51. La Transfiguration de Boulard
Boulard est un hameau situé au NO de Beaujeu qui est habité par six familles en 1775 lors de l’affouagement (C 25). L’abbé Féraud donne quelques renseignements supplémentaires : la paroisse de Boulard, placée entre deux montagnes, sur une petite colline exposée au Midi, se compose du village, des hameaux de Sausée, de Bouse et des Péaugiers. Population totale : 100 âmes. Il y a une école pendant l’hiver seulement. L’église de Boulard, bâtie en 1824, est sous le titre de Saint-Sauveur ou de la Transfiguration (p. 88). La date de construction donnée par Féraud est une restauration car l’église est citée par Mgr le Tellier le 19 mai 1683 : les habitans du hameau de Boulart nous ont demandé de bien vouloir leur confirmer dans leur ancienne permission touchant le service de leur chapelle, attandu de la grande distance qu’il y a de leur hameau à la paroisse (1 G 5). Lors d’une visite pastorale en 1857, il est dit que les murs de l’église ont été construits à neuf en 1804 et que le cimetière en bon état avec une croix fort ancienne. En 1872, il est rapporté qu’on a réparé l’intérieur et l’extérieur de l’église ainsi que la toiture. En 1882, l’église est en assez bon état avec deux cloches, dans le campanile, dont une neuve achetée en 1882 (2 V 88,93 et 94). Lors de l’inventaire de 1906, le curé proteste et dit que l’église a été bâtie en 1772 et meublée par les habitants (1 V 66). Il doit s’agir d’une restauration.
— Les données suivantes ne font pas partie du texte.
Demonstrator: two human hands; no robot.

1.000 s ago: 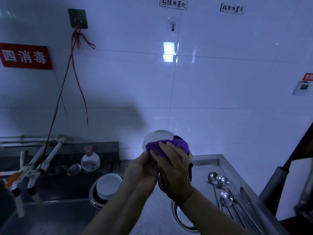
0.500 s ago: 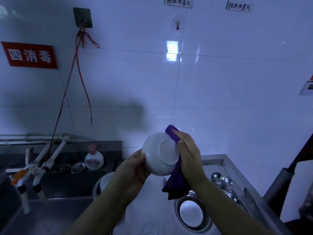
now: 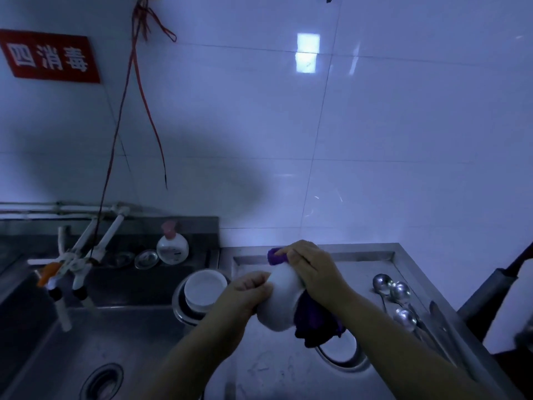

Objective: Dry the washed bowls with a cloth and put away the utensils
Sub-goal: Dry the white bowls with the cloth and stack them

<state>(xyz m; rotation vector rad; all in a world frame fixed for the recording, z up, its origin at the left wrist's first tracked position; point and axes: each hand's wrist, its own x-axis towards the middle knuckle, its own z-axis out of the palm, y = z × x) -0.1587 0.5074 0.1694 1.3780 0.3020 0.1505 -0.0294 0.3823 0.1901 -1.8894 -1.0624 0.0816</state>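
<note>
A white bowl (image 3: pixel 281 303) is held in mid-air above the steel counter (image 3: pixel 271 370). My left hand (image 3: pixel 248 293) grips its left side. My right hand (image 3: pixel 313 269) presses a purple cloth (image 3: pixel 314 319) against the bowl's right side and top, fingers curled over it; the cloth hangs down below. Another white bowl (image 3: pixel 205 290) sits in a metal basin at the sink's edge. A metal bowl (image 3: pixel 343 353) lies on the counter under the cloth. Three spoons (image 3: pixel 399 293) and a knife (image 3: pixel 441 316) lie at the right.
A steel sink (image 3: pixel 86 342) with a drain is at the left, with taps (image 3: pixel 72 269) over it. A soap bottle (image 3: pixel 172 246) and small lids stand on the back ledge. Red cords hang on the tiled wall. A dark object stands beyond the counter's right edge.
Both hands and the bowl have dropped lower in view. The bowl has turned, and my right hand has shifted the cloth over its top and right side.
</note>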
52. Chapelle Sainte-Anne de Fontfrède
Fontfrède est un hameau situé au nord de Beaujeu et est composé de trois familles et de quelques bastides en 1775. Une chapelle est citée lors des visites pastorales du XIXe siècle sous le titre de Sainte-Anne, non pas dans le hameau, mais à l’écart et isolée. Elle n’est pas citée auparavant et n’a jamais constitué une paroisse. Elle est qualifée en 1857 de chapelle rurale au quartier de Fontfrède. Elle est en bon état en 1865 et en 1871 elle est à réparer. C’est en 1884 que l’on apprend qu’elle est sous le titre de sainte Anne. Elle figure encore sur les cartes actuelles. La carte de Cassini l’associe au Logis Neuf au bord de la route reliant Digne à Seyne comme nommée par le cadastre de 1829 qui figure également la chapelle et le le Logis. Halte pour les voyageurs, le Logis les préparait à la rude montée du Col du Labouret, 200 mètres de dénivelé, et la chapelle apportait une garantie supplémentaire d’un bon voyage.
Synthèse
Il semblerait, au vu des indices concernant Saint-Pierre des Auches, que nous soyons sur un site aménagé pendant la protohistoire avec une enceinte en gros blocs, romanisée par la suite, réoccupée à l’époque carolingienne avec peut-être déjà une première église aux mains de Saint-Victor. Enfin, lors du renouveau des monastères au XIe siècle, l’ensemble tombe dans les mains des Augustins qui en font une paroisse à part entière. Abandonnée progressivement, l’église et le cimetière vont être remplacés par une nouvelle église construite dans le hameau de Saint-Pierre, mais les paroissiens continueront de monter en procession vers la première église le jour de saint Pierre, pratique qui semble avoir été abandonnée au début du XIXe siècle.
(1) CSV, II, H 2, 21, 22, 40, 43, 59, 60, 61, 62.
(2) 1079, n° 742 ; 1206, n° 986 ; 1248, n° 988 ; 1227, n° 987 et 1236, n° 989.
(3) ADAHP H 4
(4) Conrad de la Croix, évêque de Digne de 1466 à 1479.